According to CBRE Director Retail Investments, Justin Dowers, who is managing the sale with Mark Wizel and Trent Weir, the near new Stuart Highway centre could fetch more than $90 million.
“This is a near brand new centre with a blue chip tenancy profile on the NT’s busiest road and one that offers investors exceptional income growth potential as well as genuine development upside.
“The centre has limited competition and offers its customers a full range of retail services within a very attractive, enclosed, all weather, complex that is essential to a successful operation in this part of the world,’’ Mr Dowers said.
Located 30 kilometres south-east of the Darwin CBD, the 20,034 square metre (GLAR) enclosed sub-regional is anchored by a Coles supermarket (3990sqm) and Kmart (5629sqm) with five mini-majors including iFitness, Chemist Warehouse, Mad Harry’s and The Salvation Army.

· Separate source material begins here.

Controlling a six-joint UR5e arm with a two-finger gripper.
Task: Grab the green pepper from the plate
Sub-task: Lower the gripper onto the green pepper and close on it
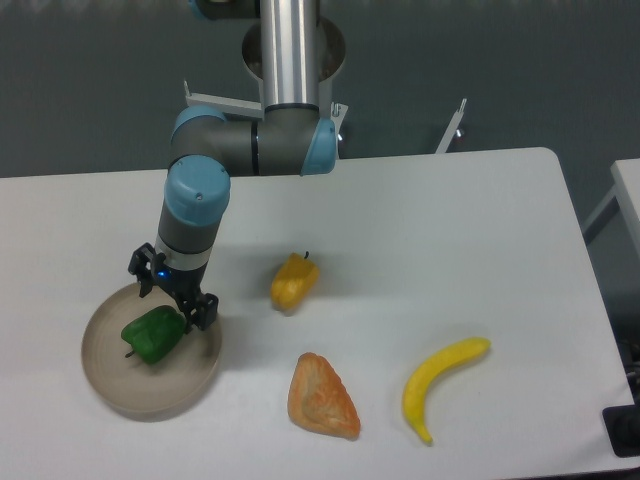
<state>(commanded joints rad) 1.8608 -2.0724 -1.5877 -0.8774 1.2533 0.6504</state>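
The upper edge of the green pepper (152, 336) is covered by the gripper (170, 306) (contact cannot be judged); the arm is cropped at top.

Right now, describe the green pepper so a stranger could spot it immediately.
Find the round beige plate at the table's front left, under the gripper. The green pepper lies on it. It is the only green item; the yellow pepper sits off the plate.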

There are also 37 speciality stores, ten kiosks, an ATM and nine pad sites including McDonalds, Subway, Hungry Jacks and KFC.

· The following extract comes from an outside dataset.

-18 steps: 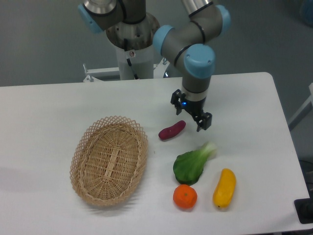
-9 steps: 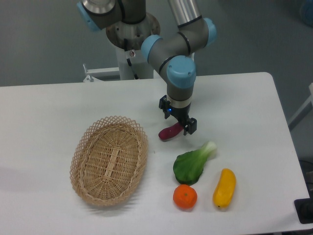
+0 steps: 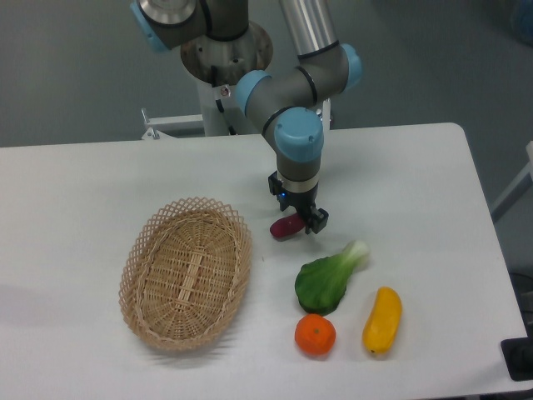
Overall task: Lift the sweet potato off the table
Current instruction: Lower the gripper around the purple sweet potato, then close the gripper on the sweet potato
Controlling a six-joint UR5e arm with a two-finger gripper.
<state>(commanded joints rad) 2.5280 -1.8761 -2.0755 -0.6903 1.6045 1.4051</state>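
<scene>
One arm works here, and its hand (image 3: 297, 215) hangs low over the right end of the sweet potato (image 3: 286, 226), which lies on the white counter (image 3: 83, 192) just to the right of the wicker basket (image 3: 186, 272). The two fingers stand apart, one behind the tuber and one in front of it toward its right tip, so the hand reads as open and straddling; whether either finger already touches the skin is hard to say from this angle.

To do this step well, the fingers should probably close across the narrow width, not along the length, and a little nearer the middle than they sit now, since a grip close to a rounded, smooth end could let the tuber pivot or squirt out. A squeeze before any lift, then a straight rise, looks safest.

Its long axis runs from lower left, the end nearer the basket, up to the right, where it disappears under the hand. Bok choy (image 3: 326, 279), an orange fruit (image 3: 315, 335) and a yellow vegetable (image 3: 382, 320) lie farther from the basket, clear of the grasp.
</scene>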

Mr Dowers said the majors, mini-majors and pad sites comprised a significant 69 per cent of centre income, while together, Coles and Kmart (one of only two in Darwin) have a 12.69 year WALE by income and 10 year option periods.
The 77,100 square metre site includes parking for 1240 vehicles with 776 undercroft spaces enhancing the centre’s wet season appeal.
Mr Wizel said the centre was well positioned to attract spending from passing traffic from within and external to the trade catchment area, as well as benefiting from population growth and high disposable income.
“The centre has a 400 metre frontage to the Northern Territory’s busiest arterial –more than 17,150 vehicles pass the centre each day – and serves a trade currently estimated at 63,450 people with a conservative population growth forecast of 1.7 per cent per annum and an average household income 57 per cent above the Australian average.
“Those are the sort of figures that will drive patronage and income growth in a market which is underpinned by one of the fastest growing economies in Australia,’’ Mr Wizel said.
He said the nine pad sites along the Stuart Highway frontage captured significant
levels of exposure and attracted passers-by to the centre while the additional 16,500 square metres of vacant land that had been allocated for Stage 3 of the shopping centre development provided a further investment aspect that added to the centres’ long term investment credentials.
“The expansion land of 1.65 hectares will allow the centre to be expanded to keep up with the fast-growing catchment providing the new owner with excellent development upside,’’ Mr Wizel said.
He said with the basement works and at-grade car park for the expansion land largely complete the new owner should benefit from reduced construction costs and improved development feasibility,
Mr Dowers said the sale of the centre would benefit from traditional retail investor sentiment based on significant non-discretionary spend tenancy mixes and long term leases to blue chip tenants.
“Long-term leases, a weighting towards non-discretionary spend tenants, and relative income security during downturns, have always been regarded as attractive components of a defensive investment.
“These factors remain some of the most compelling attributes of property investment across all sectors of the commercial property market and so there is little wonder that buyers keep coming back to retail,’’ Mr Dowers said.
He said the centre, built in 2017, also offered significant depreciation benefits, with minimal capital expenditure requirements.
The property is for sale by international expressions of interest closing Thursday, August 1.